◆ **EXERCISE GOAL**:
Copy out exactly each line from the line with "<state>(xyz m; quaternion" through the last line of the material below.

◆ **COLLECTED DATA**:
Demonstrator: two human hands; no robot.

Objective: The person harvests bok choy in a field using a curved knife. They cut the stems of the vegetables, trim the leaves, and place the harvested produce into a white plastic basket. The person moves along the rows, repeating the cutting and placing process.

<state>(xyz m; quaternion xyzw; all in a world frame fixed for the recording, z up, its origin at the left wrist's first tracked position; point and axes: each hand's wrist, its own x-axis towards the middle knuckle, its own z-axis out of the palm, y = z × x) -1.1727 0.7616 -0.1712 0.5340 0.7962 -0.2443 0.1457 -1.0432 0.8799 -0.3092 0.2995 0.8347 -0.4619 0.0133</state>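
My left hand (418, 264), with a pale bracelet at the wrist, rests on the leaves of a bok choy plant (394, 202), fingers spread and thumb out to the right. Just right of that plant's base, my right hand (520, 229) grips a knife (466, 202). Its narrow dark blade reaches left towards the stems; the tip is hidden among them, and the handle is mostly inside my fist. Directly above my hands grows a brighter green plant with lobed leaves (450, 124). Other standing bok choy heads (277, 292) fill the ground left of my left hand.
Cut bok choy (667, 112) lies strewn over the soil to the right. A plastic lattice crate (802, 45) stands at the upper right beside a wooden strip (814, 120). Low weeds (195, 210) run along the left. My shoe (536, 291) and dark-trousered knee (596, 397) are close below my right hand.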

◆ **TASK SOLUTION**:
<state>(xyz m; quaternion xyzw; all in a world frame fixed for the recording, z up, its origin at the left wrist's first tracked position; point and axes: each hand's wrist, its own x-axis towards the middle knuckle, its own z-axis out of the palm, y = z × x) -1.1727 0.7616 -0.1712 0.5340 0.7962 -0.2443 0.1457 -1.0432 0.8799 -0.3092 0.2995 0.8347 -0.4619 0.0133</state>
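My left hand (418, 264), with a pale bracelet at the wrist, rests on the leaves of a bok choy plant (394, 202), fingers spread and thumb out to the right. Just right of that plant's base, my right hand (520, 229) grips a knife (466, 202). Its narrow dark blade reaches left towards the stems; the tip is hidden among them, and the handle is mostly inside my fist. Directly above my hands grows a brighter green plant with lobed leaves (450, 124). Other standing bok choy heads (277, 292) fill the ground left of my left hand.
Cut bok choy (667, 112) lies strewn over the soil to the right. A plastic lattice crate (802, 45) stands at the upper right beside a wooden strip (814, 120). Low weeds (195, 210) run along the left. My shoe (536, 291) and dark-trousered knee (596, 397) are close below my right hand.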

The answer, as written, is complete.